What sets Chasing Dream apart is how it blends in with its populist spirit and the way it deals with this world of social mobility through popularity contest. Like many Johnnie To’s films, Chasing Dream was co-written by Wai Ka-fai and the notions of irony and absurdity of Wai’s more personal work are more present here than in any of their recent collaborations. The reality show scenes in particular allow Wai’s ironic imagination to dominate. Wai and To seem dedicated to this idea of ​​a world of fakery and that is especially perverse when considering the way Chasing Dream often references Thow Down, one of To’s most personal and offbeat films. At middle point, when the couple has its inevitable temporary separation, he promises to put her CD in all of his future restaurant chain units, and she enforces that he had to use the original CDs and not the pirated ones, a whole view about real and false at a consumerist obsessed society in a quick exchange. Wai’s sense of irony is a much needed counteract given a material that buys into Chinese social climbing ideology much more than any other movie To and his Milkyway crew had previously been involved. There is no room here for the bitter social observations of the two Don’t Go Breaking My Heart movies, for example. If the film suggests a China in which the boundaries between the television image and what it sells and the Chinese society as a whole had become very blurred, it also seems very close to capitulate to it. Similarly, the MMA plot has a villainous American fighter who reinforces the worst xenophobic tendencies with which Chinese action cinema has been presenting its nationalist notions in recent years. Nothing exactly new to Chinese mainstream film, but the way consumerism and nationalism are articulated here is unheard of in To’s previous work. Capital censorship is sometimes crueler and difficult to overcome than government censorship.

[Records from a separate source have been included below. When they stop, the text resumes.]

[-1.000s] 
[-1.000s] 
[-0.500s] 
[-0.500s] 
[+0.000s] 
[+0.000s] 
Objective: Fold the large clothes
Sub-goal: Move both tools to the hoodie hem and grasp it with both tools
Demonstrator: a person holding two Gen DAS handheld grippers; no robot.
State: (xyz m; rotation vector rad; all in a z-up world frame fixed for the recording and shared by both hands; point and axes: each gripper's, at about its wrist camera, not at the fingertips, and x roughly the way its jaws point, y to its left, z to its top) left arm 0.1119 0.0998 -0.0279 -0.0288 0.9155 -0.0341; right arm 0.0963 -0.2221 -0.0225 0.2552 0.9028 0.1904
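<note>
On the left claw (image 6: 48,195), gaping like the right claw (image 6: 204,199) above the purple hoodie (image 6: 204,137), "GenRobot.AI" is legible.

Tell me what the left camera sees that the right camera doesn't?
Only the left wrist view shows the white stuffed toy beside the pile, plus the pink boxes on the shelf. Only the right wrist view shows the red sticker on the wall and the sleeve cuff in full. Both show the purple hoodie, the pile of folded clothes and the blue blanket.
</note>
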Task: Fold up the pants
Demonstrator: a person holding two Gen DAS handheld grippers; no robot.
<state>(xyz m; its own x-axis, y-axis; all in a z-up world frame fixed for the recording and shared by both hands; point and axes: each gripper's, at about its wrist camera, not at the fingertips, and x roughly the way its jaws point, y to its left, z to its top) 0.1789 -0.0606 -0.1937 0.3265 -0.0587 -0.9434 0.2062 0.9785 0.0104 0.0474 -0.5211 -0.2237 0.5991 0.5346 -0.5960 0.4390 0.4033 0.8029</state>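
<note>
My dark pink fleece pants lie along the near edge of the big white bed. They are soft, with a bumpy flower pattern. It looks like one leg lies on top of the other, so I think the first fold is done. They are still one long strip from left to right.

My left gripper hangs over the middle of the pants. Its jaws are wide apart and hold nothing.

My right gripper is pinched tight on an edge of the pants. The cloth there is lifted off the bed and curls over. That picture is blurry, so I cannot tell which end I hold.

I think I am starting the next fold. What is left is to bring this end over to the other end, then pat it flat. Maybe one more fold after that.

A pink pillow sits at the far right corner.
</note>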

Chasing Dream works mostly as a catalogue for To’s staging skills, that it is also very aware that he those skills often work in a vacuum is as much criticism as it is allowed to come up with.The film is quite adept at creating this television dreamscape in which nothing seems credible and countering it with main relationship’s genuine feelings as if To had given himself the personal challenge of trying to find some truth in the midst of so much fakery. Melodrama contains a very strong dose of masochism as if only personal pain could allow a real feeling in the moments that were not mediated by television. Chasing Dream scenes follow a musical number logic regardless of whether they are accompanied by actual music, semi-independent sequences in which the theatricality of the staging meets the plotting absurdities and in those moments the film becomes stronger. A triumph for stylist Johnnie To if not necessarily for auteur Johnnie To.

What is certain when seeing not only these two films but others released in China this year is that it has become increasing difficult for filmmakers to communicate anything minimally out of official discourse accepted in the country without depending on careful smuggling or accepting the risks of very incoherent texts.